# [Your instructions]
Set down the material exactly, keeping every line whole.

# [Data]
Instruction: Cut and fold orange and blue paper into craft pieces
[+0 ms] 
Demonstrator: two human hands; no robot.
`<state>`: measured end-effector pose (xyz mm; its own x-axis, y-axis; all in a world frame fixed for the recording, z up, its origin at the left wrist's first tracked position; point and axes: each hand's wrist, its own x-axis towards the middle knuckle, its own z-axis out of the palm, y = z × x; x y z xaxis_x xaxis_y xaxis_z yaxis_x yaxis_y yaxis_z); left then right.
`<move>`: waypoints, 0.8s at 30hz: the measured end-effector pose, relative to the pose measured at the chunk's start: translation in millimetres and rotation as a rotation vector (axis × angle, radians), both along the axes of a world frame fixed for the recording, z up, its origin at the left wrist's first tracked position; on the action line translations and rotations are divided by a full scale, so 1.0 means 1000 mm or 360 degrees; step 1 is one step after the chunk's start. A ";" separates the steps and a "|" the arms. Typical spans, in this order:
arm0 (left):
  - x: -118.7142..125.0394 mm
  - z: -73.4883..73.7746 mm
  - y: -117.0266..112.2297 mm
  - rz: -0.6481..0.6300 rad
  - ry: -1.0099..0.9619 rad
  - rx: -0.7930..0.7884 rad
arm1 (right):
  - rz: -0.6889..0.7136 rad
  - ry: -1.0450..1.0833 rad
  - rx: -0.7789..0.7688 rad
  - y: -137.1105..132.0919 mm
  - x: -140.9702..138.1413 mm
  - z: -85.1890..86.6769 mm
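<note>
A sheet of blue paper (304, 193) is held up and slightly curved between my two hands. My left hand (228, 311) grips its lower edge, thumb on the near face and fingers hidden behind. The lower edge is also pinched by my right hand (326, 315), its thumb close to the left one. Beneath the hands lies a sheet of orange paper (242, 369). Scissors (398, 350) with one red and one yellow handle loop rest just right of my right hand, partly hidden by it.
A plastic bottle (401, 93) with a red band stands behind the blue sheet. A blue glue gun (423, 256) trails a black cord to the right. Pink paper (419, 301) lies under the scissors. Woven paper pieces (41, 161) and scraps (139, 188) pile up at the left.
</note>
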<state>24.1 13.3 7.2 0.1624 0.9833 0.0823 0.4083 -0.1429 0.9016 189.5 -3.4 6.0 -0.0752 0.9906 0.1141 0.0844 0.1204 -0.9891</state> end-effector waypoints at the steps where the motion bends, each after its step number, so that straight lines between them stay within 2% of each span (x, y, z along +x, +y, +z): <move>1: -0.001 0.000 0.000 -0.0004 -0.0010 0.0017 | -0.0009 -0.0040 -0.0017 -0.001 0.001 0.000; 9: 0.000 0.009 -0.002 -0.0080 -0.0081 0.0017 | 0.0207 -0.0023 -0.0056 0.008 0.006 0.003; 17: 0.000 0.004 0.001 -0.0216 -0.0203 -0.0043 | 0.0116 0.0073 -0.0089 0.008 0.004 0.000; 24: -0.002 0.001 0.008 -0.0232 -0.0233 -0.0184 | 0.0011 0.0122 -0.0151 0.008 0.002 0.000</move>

# [Result]
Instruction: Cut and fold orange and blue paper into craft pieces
[+0 ms] 
Demonstrator: two human hands; no robot.
`<state>`: measured end-effector pose (xyz mm; its own x-axis, y-axis; all in a world frame fixed for the recording, z up, its origin at the left wrist's first tracked position; point and axes: each hand's wrist, its own x-axis towards the middle knuckle, its own z-axis out of the palm, y = z × x; x y z xaxis_x xaxis_y xaxis_z yaxis_x yaxis_y yaxis_z); left then right.
`<move>`: waypoints, 0.8s at 30hz: the measured end-effector pose, relative to the pose measured at the chunk's start: translation in millimetres and rotation as a rotation vector (axis × angle, radians), both along the axes of a world frame fixed for the recording, z up, its origin at the left wrist's first tracked position; on the action line translations and rotations are divided by a full scale, so 1.0 means 1000 mm or 360 degrees; step 1 is one step after the chunk's start. A ";" separates the steps and a "|" the arms. Typical spans, in this order:
arm0 (left):
  - x: -118.7142..125.0394 mm
  - z: -73.4883..73.7746 mm
  - y: -117.0266..112.2297 mm
  - rz: -0.6481..0.6300 rad
  - ry: -1.0099..0.9619 rad
  - rx: -0.7930..0.7884 rad
arm1 (right):
  - rz: -0.6889..0.7136 rad
  - ry: -1.0450..1.0833 rad
  - rx: -0.7789..0.7688 rad
  - y: -137.1105..132.0919 mm
  - x: -140.9702..138.1413 mm
  - z: -85.1890..86.6769 mm
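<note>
A sheet of blue paper (304, 193) is held up and slightly curved between my two hands. My left hand (228, 311) grips its lower edge, thumb on the near face and fingers hidden behind. The lower edge is also pinched by my right hand (326, 315), its thumb close to the left one. Beneath the hands lies a sheet of orange paper (242, 369). Scissors (398, 350) with one red and one yellow handle loop rest just right of my right hand, partly hidden by it.
A plastic bottle (401, 93) with a red band stands behind the blue sheet. A blue glue gun (423, 256) trails a black cord to the right. Pink paper (419, 301) lies under the scissors. Woven paper pieces (41, 161) and scraps (139, 188) pile up at the left.
</note>
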<state>24.1 13.3 7.2 0.1624 0.9833 0.0823 0.4083 -0.1429 0.9016 189.5 -3.4 6.0 -0.0752 0.9906 0.1141 0.0844 0.1204 -0.9891</state> end-effector waypoints at the steps where the motion bends, each after its step number, so that straight lines between them stay within 2% of each span (x, y, z along +x, +y, +z): <move>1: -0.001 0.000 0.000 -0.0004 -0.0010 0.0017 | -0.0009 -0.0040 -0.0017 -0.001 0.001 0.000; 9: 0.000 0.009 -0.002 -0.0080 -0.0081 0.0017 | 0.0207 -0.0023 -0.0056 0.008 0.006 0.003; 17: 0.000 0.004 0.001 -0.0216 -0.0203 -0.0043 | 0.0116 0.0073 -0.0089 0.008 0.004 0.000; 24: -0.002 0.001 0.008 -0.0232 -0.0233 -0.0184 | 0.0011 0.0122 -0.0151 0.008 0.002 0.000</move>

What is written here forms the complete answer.